**Task item**
Across all the records below, count the lines that hold "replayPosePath". State only that figure.

**Records provided**
▬▬▬▬▬▬
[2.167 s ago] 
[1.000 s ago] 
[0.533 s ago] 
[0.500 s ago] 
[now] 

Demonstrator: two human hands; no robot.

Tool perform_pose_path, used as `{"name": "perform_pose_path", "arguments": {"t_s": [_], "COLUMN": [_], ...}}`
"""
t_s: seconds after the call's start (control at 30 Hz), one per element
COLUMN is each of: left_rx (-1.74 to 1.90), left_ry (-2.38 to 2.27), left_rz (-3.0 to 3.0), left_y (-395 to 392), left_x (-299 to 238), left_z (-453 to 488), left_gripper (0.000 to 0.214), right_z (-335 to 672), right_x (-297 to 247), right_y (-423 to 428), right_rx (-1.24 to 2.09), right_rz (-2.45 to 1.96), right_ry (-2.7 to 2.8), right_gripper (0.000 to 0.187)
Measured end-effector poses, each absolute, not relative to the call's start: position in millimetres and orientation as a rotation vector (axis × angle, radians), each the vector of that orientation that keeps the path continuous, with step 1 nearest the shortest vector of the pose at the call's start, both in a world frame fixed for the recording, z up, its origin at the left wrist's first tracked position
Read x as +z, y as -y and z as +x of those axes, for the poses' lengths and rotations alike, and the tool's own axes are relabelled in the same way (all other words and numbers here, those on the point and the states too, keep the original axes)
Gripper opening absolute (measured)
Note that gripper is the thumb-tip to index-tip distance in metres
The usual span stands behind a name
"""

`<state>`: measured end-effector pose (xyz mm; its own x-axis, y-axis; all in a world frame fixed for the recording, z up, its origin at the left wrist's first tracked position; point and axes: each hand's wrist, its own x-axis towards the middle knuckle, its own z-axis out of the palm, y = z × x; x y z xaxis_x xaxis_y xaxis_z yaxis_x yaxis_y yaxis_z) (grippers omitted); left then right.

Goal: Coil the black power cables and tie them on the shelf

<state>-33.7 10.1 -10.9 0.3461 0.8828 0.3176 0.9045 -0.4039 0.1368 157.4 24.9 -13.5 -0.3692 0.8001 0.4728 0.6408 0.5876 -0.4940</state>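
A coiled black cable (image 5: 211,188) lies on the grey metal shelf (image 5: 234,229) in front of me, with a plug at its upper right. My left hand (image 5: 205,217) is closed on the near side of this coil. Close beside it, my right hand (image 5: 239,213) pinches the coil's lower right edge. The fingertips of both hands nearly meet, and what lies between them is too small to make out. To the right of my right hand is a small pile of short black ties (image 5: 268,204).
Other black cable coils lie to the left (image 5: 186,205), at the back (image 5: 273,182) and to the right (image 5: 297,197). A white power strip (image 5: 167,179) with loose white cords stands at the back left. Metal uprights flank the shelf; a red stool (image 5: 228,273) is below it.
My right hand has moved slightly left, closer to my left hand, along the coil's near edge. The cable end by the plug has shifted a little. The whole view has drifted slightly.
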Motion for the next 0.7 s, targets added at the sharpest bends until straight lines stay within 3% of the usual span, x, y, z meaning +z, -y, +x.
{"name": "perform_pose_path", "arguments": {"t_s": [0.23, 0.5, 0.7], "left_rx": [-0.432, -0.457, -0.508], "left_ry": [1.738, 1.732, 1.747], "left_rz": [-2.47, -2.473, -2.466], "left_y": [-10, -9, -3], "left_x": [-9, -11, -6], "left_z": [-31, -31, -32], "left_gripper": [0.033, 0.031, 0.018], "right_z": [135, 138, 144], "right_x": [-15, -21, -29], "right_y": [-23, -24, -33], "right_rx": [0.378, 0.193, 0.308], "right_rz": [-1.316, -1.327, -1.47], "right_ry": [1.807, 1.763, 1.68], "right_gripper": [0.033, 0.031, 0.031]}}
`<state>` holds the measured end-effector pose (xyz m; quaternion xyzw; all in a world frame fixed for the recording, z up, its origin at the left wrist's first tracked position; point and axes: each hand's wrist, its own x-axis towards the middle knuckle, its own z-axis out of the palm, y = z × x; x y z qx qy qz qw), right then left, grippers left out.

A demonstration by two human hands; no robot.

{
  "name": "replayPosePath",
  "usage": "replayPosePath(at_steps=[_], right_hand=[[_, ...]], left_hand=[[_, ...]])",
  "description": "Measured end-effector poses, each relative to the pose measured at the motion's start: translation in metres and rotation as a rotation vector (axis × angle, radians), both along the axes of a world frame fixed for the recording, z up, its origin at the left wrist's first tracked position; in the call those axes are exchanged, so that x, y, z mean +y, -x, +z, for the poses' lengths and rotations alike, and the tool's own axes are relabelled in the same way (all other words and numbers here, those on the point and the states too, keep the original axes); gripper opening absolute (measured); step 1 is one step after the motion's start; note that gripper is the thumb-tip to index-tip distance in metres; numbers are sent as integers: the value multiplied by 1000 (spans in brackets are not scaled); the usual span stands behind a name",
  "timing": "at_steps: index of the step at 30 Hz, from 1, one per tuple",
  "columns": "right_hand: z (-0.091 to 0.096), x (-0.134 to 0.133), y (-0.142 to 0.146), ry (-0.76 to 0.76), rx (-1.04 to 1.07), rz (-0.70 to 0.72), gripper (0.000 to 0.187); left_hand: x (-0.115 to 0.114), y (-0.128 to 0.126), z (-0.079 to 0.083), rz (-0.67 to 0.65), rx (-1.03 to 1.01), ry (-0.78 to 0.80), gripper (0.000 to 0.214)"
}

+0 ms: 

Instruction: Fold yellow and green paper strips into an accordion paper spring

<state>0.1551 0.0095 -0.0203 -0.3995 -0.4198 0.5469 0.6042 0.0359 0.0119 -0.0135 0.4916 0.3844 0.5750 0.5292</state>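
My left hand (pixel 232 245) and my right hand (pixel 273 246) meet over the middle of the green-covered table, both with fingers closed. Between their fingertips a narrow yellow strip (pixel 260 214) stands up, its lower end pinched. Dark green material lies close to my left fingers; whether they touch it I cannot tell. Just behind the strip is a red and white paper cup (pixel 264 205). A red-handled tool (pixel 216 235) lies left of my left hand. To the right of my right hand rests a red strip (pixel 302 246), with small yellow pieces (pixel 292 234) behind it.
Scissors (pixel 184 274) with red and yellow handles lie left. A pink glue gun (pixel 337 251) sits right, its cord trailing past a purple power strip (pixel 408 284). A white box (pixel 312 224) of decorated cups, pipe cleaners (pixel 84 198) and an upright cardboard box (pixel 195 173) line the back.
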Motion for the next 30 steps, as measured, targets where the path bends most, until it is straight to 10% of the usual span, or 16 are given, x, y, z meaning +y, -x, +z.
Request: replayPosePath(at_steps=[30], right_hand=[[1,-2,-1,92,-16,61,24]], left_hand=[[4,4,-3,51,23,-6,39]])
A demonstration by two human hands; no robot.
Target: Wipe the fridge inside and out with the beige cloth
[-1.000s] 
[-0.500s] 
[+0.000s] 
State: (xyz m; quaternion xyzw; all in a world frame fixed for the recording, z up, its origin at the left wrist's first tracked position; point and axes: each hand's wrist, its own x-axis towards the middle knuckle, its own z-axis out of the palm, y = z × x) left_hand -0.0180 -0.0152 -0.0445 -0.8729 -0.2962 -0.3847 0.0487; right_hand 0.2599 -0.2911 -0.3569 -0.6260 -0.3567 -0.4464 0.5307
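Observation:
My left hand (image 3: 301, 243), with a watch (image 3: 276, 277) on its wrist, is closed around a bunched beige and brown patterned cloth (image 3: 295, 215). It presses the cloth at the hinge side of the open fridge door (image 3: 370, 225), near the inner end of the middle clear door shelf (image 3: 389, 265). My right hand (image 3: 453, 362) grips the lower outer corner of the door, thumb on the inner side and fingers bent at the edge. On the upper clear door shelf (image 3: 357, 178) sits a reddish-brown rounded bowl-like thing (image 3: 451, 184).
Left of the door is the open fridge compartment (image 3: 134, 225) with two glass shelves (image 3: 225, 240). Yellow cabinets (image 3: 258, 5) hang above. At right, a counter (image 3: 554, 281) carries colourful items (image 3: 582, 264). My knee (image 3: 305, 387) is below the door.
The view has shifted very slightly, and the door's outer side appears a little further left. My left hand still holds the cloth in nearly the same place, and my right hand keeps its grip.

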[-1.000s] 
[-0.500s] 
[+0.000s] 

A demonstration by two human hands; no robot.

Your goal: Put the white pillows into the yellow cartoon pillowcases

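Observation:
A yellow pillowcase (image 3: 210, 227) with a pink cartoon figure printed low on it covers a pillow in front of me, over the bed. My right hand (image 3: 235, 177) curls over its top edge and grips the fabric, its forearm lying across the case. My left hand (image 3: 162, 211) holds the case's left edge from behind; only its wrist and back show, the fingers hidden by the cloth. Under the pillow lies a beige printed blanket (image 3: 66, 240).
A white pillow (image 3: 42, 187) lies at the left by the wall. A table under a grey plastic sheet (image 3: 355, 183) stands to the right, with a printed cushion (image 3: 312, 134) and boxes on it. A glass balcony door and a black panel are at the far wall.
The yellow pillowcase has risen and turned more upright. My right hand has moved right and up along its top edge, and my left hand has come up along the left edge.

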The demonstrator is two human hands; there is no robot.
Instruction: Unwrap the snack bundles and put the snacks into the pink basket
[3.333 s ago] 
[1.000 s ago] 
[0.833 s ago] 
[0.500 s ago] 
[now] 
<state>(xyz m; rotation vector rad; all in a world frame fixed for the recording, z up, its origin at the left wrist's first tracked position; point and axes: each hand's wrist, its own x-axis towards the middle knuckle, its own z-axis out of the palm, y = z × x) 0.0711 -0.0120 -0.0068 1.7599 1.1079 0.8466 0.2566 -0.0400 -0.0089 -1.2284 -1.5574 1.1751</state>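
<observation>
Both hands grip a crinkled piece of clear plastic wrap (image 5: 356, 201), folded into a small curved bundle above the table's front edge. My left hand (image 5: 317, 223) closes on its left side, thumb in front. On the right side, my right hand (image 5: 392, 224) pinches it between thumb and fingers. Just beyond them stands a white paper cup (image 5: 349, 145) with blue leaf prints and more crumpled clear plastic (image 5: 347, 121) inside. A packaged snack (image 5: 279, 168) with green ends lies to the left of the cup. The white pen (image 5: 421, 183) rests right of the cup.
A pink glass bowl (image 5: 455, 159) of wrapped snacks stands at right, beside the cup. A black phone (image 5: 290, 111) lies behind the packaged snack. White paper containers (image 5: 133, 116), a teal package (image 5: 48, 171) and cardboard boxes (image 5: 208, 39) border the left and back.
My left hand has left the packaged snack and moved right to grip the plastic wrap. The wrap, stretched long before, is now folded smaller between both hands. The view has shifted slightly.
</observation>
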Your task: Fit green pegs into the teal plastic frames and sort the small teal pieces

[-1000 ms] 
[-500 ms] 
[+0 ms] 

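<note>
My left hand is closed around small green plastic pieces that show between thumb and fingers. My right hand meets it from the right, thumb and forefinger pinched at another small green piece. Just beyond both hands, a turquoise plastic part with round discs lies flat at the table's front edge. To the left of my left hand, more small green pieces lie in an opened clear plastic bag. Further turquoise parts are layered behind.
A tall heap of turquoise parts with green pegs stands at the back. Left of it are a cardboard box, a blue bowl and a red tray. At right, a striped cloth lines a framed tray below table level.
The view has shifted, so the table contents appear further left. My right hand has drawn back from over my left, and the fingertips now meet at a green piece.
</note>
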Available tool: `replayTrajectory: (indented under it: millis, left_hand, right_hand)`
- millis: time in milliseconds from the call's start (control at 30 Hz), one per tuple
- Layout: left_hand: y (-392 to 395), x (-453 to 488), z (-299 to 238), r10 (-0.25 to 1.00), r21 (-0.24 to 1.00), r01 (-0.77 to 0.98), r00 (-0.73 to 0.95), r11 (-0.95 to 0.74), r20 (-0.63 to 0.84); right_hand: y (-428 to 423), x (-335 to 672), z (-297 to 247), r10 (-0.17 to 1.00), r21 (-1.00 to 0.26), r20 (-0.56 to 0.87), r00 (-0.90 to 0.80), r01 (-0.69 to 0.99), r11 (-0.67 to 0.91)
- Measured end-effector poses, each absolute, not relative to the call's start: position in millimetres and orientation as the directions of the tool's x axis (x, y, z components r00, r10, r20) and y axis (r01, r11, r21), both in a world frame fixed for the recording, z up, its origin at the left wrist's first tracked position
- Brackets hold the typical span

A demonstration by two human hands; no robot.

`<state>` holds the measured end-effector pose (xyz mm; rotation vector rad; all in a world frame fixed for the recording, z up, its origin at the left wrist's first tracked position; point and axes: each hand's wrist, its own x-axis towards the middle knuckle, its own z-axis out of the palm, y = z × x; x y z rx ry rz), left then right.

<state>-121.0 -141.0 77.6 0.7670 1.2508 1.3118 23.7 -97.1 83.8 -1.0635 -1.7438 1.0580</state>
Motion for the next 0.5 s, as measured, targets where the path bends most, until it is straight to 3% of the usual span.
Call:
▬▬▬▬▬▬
**Answer section**
3